The Census Is Coming Sooner Than You Think

The Census decennial funding is part of annual appropriations and thus has been level funded like all appropriations. Unfortunately, FY 2018 and FYI 2019 is when the Census Bureau needs to ramp up testing and many other aspects, so the Census is woefully underfunded. In addition, there are other threats to the quality of the Decennial funding, including no candidate for full director and an unqualified deputy director candidate for the department who fails to meet legislative requirements for full director, a possible census question about citizenship that would make immigrants much less likely to fill it out, and a decision not to adopt the improvements on race and ethnicity that were developed under the Obama administration and are believed to make it more likely that people would report their race and ethnicity.

Partnership members in California and Pennsylvania are already part of efforts in those states to conduct Census outreach and expand compliance. (I am sure members in other states are as well.) The Partnership has just joined the national coalition working on outreach and will update members on its activities and resources.

Other Reauthorizations: SNAP, Child Nutrition, TANF

SNAP is up for reauthorization this year as part of the Farm Bill. This poses great risks.

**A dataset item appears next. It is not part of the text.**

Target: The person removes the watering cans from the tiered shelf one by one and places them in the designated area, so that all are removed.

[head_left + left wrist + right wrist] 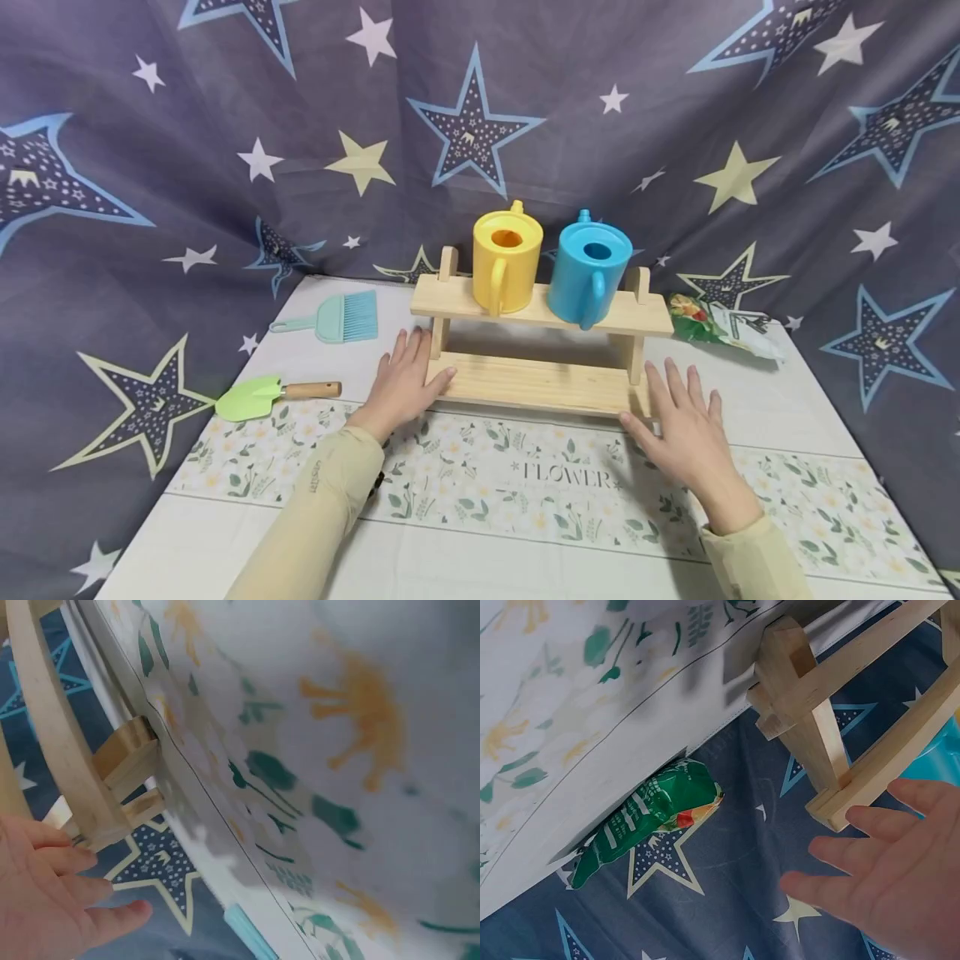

Not only will it be competing, as it always does, with agribusiness for allocation of the Farm Bill funding, but this provides an alternate vehicle for some of the "welfare reforms" that Trump and Ryan are seeking. In addition, Senator Cochran, who sits on the Senate Agriculture Committee and has long been one of the SNAP/food stamp Republican champions, has become very frail, is possibly suffering from dementia based on news reports of his confusion, and is rumored to be likely to be stepping down.

Child Nutrition reauthorization (School meals, CACFP, Summer Feeding and WIC), which is separate legislation and is overdue, is stalled. Advocates are not pushing it because of fears that any reauthorization legislation would make destructive changes.

TANF Is also stalled. If Speaker Ryan sees it as a vehicle for his goals for "welfare reform" the House might start reauthorization legislation, but since his real goal is to cut entitlement programs and TANF is no longer an entitlement program, right now that seems unlikely.